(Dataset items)
====

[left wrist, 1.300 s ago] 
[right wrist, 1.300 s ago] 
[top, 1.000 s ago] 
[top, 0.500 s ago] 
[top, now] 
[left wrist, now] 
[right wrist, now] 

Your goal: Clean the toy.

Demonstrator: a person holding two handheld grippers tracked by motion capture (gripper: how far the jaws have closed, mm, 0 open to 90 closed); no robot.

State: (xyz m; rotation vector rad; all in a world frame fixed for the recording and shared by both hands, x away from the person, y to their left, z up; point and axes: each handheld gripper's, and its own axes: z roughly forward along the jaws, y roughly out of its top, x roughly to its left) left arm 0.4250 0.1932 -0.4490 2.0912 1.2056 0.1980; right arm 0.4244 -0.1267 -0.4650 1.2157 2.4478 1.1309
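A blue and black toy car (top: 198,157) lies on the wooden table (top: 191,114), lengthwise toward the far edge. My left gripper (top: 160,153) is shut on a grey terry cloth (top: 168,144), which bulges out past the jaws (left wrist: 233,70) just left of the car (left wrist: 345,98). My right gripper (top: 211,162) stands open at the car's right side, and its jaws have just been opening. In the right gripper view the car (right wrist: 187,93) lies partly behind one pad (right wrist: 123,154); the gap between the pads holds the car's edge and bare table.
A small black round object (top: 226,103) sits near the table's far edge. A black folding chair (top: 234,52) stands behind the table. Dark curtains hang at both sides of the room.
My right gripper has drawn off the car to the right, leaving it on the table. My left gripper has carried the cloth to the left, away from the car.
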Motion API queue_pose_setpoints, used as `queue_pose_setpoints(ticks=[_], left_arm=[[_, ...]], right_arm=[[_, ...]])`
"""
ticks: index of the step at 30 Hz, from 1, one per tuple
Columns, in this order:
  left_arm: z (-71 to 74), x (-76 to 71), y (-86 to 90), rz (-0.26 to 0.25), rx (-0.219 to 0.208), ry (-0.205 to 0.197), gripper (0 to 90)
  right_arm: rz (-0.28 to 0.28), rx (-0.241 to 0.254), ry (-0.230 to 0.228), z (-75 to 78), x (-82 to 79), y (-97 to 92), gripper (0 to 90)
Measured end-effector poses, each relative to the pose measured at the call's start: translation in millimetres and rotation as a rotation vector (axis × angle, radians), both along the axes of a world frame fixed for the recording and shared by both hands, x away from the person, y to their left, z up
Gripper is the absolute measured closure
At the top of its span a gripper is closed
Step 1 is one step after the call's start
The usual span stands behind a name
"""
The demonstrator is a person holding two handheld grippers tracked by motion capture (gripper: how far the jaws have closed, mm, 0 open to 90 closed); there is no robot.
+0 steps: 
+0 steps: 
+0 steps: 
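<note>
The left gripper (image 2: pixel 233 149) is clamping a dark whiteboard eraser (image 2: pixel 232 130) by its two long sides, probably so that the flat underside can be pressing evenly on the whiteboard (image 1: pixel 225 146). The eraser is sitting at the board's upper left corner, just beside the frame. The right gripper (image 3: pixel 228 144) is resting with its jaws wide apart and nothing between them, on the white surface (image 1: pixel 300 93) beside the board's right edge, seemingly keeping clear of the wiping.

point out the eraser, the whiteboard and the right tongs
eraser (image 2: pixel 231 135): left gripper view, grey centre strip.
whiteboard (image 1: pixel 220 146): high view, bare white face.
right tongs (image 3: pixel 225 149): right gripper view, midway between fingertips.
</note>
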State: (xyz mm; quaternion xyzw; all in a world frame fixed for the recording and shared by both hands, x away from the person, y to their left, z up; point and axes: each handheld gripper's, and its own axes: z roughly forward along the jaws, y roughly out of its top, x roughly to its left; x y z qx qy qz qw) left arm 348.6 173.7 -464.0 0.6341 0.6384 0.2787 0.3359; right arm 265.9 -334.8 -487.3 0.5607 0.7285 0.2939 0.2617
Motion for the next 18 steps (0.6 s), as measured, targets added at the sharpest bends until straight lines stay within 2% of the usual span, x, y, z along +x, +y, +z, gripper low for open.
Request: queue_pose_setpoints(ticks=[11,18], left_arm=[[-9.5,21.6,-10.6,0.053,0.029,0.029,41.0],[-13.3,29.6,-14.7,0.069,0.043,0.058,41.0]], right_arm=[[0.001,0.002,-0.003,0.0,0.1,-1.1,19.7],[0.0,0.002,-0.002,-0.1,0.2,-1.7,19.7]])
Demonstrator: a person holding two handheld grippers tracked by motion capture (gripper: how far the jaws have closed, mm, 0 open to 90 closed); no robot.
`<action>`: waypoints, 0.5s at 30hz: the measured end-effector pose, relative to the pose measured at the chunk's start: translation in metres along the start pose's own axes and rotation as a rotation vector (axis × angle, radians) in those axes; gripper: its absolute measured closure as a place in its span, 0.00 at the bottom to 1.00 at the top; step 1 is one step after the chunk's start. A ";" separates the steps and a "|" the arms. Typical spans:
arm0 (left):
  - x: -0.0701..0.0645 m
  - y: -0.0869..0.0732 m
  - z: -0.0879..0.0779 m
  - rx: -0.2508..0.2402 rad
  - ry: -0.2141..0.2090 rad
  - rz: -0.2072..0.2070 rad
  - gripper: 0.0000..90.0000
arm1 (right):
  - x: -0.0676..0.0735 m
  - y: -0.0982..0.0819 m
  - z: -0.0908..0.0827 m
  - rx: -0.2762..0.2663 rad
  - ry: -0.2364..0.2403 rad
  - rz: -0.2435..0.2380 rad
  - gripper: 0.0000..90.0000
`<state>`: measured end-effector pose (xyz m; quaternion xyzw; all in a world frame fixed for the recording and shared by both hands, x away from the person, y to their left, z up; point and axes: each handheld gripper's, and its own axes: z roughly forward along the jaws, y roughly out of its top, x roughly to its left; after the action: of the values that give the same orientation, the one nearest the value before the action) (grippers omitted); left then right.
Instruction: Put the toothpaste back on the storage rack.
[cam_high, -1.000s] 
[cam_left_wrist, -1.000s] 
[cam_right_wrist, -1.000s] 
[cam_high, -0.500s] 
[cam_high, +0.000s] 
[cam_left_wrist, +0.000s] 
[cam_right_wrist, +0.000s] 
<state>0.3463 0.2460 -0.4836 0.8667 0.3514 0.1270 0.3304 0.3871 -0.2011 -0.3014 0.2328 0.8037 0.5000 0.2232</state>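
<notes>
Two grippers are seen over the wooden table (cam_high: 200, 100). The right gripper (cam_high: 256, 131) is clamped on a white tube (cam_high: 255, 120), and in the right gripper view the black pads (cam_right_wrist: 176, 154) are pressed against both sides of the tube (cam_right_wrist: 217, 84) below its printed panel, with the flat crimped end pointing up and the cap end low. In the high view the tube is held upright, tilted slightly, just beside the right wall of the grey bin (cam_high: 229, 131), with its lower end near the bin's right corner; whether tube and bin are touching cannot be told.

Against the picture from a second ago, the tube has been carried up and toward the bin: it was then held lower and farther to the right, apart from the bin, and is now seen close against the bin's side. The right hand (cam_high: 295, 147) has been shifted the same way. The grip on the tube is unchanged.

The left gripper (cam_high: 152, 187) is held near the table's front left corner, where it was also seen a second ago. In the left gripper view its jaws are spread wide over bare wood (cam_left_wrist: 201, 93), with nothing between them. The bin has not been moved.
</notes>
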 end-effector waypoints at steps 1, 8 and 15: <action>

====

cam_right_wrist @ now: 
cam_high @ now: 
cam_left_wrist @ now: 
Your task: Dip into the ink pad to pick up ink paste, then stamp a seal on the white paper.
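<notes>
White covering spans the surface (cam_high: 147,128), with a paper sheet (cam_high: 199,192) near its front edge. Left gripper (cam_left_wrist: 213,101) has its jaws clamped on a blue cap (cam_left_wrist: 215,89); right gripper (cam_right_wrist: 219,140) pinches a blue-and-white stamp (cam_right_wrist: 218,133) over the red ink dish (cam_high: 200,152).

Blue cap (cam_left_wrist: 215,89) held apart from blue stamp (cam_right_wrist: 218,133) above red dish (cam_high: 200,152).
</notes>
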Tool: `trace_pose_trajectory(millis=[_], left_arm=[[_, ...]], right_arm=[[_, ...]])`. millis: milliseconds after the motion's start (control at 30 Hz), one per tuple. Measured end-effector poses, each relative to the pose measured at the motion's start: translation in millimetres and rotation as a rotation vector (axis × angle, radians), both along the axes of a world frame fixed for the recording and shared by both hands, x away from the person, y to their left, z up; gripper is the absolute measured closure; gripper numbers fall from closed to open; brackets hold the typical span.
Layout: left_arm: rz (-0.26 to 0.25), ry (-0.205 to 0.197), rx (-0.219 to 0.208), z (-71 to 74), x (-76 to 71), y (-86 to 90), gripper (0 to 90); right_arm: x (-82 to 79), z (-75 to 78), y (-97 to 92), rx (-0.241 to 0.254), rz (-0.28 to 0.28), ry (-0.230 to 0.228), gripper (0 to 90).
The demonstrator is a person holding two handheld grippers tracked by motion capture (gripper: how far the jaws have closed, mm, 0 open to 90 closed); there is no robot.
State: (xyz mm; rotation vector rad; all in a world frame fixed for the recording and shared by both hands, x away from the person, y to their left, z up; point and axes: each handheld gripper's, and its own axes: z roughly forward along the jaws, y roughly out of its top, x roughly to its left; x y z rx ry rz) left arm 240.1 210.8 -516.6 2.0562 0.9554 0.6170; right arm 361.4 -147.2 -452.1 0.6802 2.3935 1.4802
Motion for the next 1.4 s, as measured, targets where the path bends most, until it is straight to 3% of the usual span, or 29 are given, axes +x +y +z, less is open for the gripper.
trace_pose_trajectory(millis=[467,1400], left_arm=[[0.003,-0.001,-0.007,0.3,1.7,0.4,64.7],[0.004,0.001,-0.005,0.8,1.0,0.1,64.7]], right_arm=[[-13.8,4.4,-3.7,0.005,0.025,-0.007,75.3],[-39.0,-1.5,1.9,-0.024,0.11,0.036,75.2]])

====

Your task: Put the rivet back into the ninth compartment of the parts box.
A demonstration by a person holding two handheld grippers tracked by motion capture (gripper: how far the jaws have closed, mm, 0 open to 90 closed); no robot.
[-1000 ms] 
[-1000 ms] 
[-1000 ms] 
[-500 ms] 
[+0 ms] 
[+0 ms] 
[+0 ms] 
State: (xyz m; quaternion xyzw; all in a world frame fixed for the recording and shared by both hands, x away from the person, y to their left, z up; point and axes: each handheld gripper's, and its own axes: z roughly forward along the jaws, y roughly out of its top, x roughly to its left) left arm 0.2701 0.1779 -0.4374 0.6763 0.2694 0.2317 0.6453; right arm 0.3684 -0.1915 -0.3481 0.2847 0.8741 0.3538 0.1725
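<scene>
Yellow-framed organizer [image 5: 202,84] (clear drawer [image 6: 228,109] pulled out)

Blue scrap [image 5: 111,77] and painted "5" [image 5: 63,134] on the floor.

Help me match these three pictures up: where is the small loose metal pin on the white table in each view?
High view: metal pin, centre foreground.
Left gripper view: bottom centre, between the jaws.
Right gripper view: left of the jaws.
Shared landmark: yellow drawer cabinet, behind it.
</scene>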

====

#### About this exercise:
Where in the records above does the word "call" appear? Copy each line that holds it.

#### Response:
Measured end-effector poses, each relative to the pose measured at the call's start: translation in millimetres and rotation as a rotation vector (axis × angle, radians), both along the axes of a world frame fixed for the recording and shared by both hands, x away from the person, y to their left, z up
Step 1 is one step after the call's start

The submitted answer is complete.